Dave Bittner: What's your message to folks who aren't operating at the scale or level of someone like the NFL? You know, an organization that's in, you know, one of the 50 states and perhaps has a manufacturing facility or, you know, something of moderate scale think that they may want to reach out and start a relationship with CISA. Is that something that you're looking to encourage?

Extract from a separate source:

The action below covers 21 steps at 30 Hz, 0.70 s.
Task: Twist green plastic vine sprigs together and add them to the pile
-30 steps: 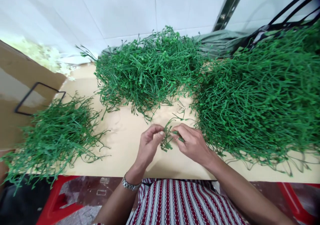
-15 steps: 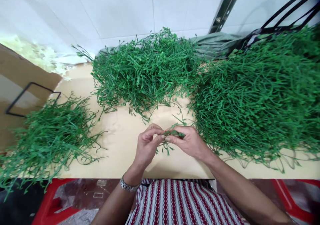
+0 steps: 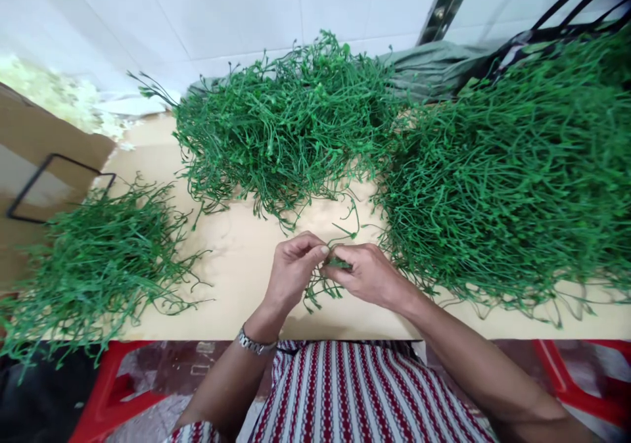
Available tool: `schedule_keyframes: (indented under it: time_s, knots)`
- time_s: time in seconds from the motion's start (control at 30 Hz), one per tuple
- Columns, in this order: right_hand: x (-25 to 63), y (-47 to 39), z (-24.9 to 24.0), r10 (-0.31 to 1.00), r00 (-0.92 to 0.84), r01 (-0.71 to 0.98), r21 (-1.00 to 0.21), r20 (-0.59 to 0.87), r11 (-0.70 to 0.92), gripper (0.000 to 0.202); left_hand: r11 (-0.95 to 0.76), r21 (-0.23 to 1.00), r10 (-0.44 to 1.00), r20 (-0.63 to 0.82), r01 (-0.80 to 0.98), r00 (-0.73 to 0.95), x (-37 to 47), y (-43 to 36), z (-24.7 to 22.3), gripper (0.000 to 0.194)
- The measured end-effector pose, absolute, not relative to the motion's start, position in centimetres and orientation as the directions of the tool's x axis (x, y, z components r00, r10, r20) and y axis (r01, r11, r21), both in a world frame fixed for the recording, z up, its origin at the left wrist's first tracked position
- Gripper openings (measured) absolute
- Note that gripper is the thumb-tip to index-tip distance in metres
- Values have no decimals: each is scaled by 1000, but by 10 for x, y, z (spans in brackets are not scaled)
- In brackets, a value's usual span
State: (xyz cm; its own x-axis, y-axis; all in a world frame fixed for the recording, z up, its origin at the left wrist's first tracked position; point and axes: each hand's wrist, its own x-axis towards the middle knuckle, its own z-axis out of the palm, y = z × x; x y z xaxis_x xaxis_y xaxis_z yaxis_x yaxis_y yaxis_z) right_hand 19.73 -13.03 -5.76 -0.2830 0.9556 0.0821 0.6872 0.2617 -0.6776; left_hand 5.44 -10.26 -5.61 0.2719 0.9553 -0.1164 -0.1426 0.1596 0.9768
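Thin green plant stems hang between my two hands over the table. My left hand, with a metal watch on its wrist, pinches the stems between thumb and fingers. Close against it on the right, my right hand is closed on the same stems, and a few stick out above and below the fingertips. A pile of green stems lies beyond the hands. On the right spreads a larger green pile, and a smaller one lies at the left.
A cardboard box with a black wire frame stands at the far left, near pale yellow flowers. Grey-green cloth lies by the wall. Red stools show below the table edge.
The camera view has shifted slightly. The hands remain close together; the stems between them have turned a little, with more hanging below the fingers toward the left.
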Motion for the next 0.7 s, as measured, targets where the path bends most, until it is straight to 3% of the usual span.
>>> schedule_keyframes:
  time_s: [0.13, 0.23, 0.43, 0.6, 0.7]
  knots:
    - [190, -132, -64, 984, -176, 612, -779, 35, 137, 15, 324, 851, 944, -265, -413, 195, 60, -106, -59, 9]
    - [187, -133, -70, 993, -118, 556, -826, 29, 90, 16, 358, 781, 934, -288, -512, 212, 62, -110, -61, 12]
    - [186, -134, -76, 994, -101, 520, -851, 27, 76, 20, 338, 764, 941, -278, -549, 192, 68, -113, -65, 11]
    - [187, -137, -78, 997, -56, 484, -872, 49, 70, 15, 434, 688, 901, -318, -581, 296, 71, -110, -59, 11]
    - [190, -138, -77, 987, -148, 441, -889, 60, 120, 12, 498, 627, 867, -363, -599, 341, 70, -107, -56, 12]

Joseph Oregon: Oh, we encourage it all the time. And the fact that we work, for this example that we used earlier with the NFL, we work with organizations that vary in all kind of sizes, whether they're private or public. We work through K-12 and cities and counties. We work with critical infrastructure such as water and wastewater. We work on a number of state partners as well as private sector partners. So as we look at smaller organizations that are looking to leverage resources that the federal government provides for free, so as in the case of tabletop exercise, we facilitate those resources to our partner sets across the board. So we heavily encourage our partners, if they're interested, to definitely reach out to the CISA reps that we do have in the field, or they can go to our website at cisa.gov, identify who those points of contact might be and their respective state. I'd like to make a quick note, in we're going into Cyber Awareness Month. So on September 29th, today, CISA officially kicks off our 20th Cybersecurity Awareness Month. So throughout October, the month of October, CISA and our cooperative agreement recipients, the National Cybersecurity Alliance, will focus on ways to secure our world. We educate individuals and organizations on how to stay safe online. So this is a collaborative effort between government and industry to enhance cybersecurity awareness on a national and global scale. We're trying to build off of last year's initiatives, that is using strong passwords and password managers, turning on multifactor authentication, recognizing and reporting phishing, and finally, updating software. So we're building off that strong message. And as we look at CISA, what we're trying to do is help shape behavior, a behavioral change plan, by adopting and improving ongoing cybersecurity habits that reduce risk while online or on a connected device.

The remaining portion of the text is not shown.